De la ultima parte (la 4), uno se da cuenta en el momento en el que se hace adulto... deja de soñar despierto con cosas imposibles y asimila lo que no es ni será. La primera parte (la 1) es bastante obvia. La parte tercera me parece una reflexión un tanto catastrófica de lo que es una realidad como una casa; como generación no hemos sufrido un carajo, individualmente cada uno tendrá su historia... pero a nosotros nos lo dieron todo hecho. Y la segunda parte es... simplemente... reveladora...

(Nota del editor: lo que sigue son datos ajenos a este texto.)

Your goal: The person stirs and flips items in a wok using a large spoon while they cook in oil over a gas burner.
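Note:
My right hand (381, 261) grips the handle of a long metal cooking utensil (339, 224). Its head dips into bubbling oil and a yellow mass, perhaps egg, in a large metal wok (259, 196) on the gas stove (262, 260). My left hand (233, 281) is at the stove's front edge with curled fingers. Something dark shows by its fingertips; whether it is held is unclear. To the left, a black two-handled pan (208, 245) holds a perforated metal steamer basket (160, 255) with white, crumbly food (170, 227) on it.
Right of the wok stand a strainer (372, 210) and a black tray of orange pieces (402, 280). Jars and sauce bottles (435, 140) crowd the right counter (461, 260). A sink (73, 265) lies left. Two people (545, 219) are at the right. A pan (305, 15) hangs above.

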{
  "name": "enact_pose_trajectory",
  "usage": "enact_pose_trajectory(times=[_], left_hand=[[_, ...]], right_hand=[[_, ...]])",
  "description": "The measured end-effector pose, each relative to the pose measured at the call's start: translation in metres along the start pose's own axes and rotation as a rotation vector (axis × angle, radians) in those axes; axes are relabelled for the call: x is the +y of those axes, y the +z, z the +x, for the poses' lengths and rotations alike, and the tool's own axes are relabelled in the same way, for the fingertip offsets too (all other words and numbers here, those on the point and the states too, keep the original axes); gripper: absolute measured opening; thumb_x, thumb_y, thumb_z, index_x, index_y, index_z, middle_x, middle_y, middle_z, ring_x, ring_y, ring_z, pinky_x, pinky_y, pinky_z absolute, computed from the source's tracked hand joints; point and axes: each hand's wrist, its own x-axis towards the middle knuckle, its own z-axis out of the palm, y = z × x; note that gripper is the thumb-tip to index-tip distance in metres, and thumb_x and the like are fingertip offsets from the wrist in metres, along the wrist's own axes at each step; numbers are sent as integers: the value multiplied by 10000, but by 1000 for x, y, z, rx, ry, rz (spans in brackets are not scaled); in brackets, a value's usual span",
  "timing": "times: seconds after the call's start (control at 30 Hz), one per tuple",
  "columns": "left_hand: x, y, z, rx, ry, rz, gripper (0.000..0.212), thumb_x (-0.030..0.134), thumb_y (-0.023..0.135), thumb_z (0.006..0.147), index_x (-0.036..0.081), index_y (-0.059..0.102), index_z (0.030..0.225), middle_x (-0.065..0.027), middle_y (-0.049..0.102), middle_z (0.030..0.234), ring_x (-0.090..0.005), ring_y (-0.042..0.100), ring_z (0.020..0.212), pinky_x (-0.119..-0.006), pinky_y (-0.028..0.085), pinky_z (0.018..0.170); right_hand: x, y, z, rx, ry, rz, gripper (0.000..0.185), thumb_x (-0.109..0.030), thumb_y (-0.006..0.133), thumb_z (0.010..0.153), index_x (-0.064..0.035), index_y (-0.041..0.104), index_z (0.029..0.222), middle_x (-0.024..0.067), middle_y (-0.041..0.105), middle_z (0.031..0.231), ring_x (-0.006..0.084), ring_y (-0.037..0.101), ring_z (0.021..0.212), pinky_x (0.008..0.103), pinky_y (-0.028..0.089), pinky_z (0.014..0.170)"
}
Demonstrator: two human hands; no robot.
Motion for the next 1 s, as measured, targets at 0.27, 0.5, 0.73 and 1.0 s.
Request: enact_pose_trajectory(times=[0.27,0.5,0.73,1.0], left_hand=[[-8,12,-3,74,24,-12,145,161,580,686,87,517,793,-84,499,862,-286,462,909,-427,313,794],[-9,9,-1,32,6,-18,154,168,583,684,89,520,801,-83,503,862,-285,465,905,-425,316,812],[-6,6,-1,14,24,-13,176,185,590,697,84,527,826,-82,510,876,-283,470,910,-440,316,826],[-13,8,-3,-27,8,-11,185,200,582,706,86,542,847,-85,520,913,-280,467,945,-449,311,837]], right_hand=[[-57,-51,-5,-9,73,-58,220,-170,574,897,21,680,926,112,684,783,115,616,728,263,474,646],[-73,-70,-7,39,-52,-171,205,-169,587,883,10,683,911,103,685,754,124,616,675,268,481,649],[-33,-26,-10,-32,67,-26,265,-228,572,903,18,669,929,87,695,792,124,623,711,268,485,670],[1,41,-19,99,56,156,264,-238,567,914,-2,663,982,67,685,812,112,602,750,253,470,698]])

... y como no tengo ninguna necesidad que me haga no comprar mierda que no necesite, una consola de última generación, deportes caros, una moto por capricho, ropa cara o mil pijadas que no me hacen falta, no creo que tenga que aguantar mierdas de nadie, y menos viniendo de dentro del entorno de un trabajo que para nada se parece a lo que yo me hubiera imaginado nunca.
Hoy vamos a dejar las cosas claras. Hoy tengo reunión... hay que apostar por algo... y tengo muy claro que voy apostar por mi; todo o nada.
La primera cita es de la peli El club de la lucha. El sentido de la vida a veces le hace a uno pensar.